Intermittent crash of w3wp.exe with ThreadAbortException after .NET 4.6 upgrade
Asked Answered
B

3

10

For the last couple days we have seen intermittent crashes of the w3wp.exe worker process serving the main application pool for our corporate web site. Sometimes the crashes are isolated, and IIS is able to restart the worker process successfully. But if more than 5 crashes happen in 5 minutes, IIS Rapid Fail Protection kicks in and stops the application pool. Here is an example entry from the Application event log just before the crash:

An unhandled exception occurred and the process was terminated.
Application ID: /LM/W3SVC/2/ROOT
Process ID: 3640
Exception: System.Threading.ThreadAbortException
Message: Thread was being aborted.
StackTrace:    at System.Web.HttpRuntime.ProcessRequestNotificationPrivate(IIS7WorkerRequest wr, HttpContext context)
   at System.Web.Hosting.PipelineRuntime.ProcessRequestNotificationHelper(IntPtr rootedObjectsPointer, IntPtr nativeRequestContext, IntPtr moduleData, Int32 flags)
   at System.Web.Hosting.PipelineRuntime.ProcessRequestNotification(IntPtr rootedObjectsPointer, IntPtr nativeRequestContext, IntPtr moduleData, Int32 flags)

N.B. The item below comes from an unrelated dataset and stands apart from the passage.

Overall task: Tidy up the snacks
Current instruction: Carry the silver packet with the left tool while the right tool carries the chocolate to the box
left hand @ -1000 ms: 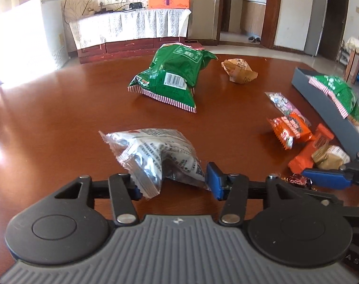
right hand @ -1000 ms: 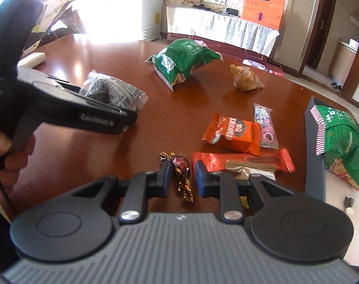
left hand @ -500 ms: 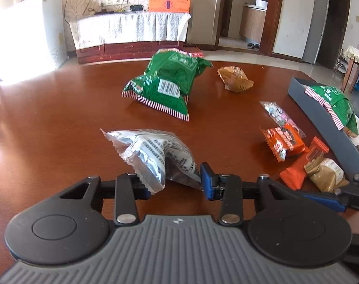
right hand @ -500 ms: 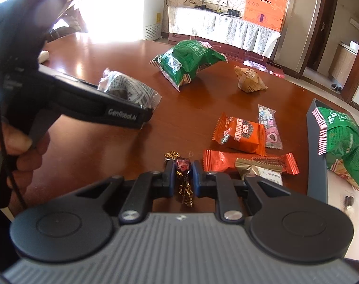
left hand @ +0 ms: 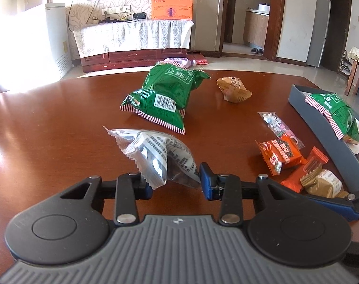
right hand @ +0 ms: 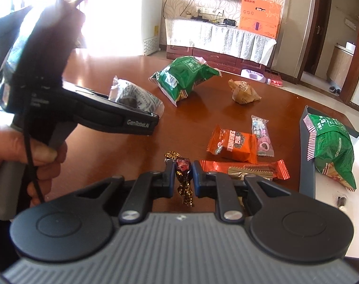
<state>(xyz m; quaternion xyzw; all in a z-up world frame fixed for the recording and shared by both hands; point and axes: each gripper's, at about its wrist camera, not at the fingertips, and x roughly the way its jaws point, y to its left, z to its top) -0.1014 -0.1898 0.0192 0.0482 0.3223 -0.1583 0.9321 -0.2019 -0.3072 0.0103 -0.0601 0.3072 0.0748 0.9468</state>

Immediately after the crash due to the ThreadAbortException, there is a more serious event logged:

Faulting application name: w3wp.exe, version: 8.0.9200.16384, time stamp: 0x5010885f
Faulting module name: KERNELBASE.dll, version: 6.2.9200.17366, time stamp: 0x554d16f6
Exception code: 0xe0434352
Fault offset: 0x00010192
Faulting process id: 0xe38
Faulting application start time: 0x01d100dc662652d6
Faulting application path: C:\Windows\SysWOW64\inetsrv\w3wp.exe
Faulting module path: C:\Windows\SYSTEM32\KERNELBASE.dll
Report Id: db5b0d5b-6cd0-11e5-9418-005056900458
Faulting package full name: 
Faulting package-relative application ID: 

Now, a ThreadAbortException should never cause w3wp.exe to crash, seeing as it is thrown every time a standard Response.Redirect() is performed. MSDN confirms this, and I also confirmed it with a simple test. However, at least one other person has seen a similar crash recently with a similar environment: Thread.Abort in ASP.NET app causes w3wp.exe to crash. (But that may be an unrelated issue.)

Our environment:

  • Corporate web site with shopping cart and partner web services; targets .NET 4.5. (900,000+ lines of custom code including business logic DLL's and in-house libraries.)
  • 2 VMWare web servers in a load-balanced pool using Windows NLB
  • IIS 8.0 / Windows 2012 Server Standard / .NET 4.6.00081
  • App pool running in 32 bit mode because we have to support a handful of classic ASP pages calling a legacy VB6 DLL.

Background:

A couple days prior to the start of crashes, we upgraded to .NET 4.6. We have the new RyuJIT enabled (the default setting) and we have installed all updates to address the critical compiler issue described here: http://blogs.msdn.com/b/dotnet/archive/2015/07/28/ryujit-bug-advisory-in-the-net-framework-4-6.aspx.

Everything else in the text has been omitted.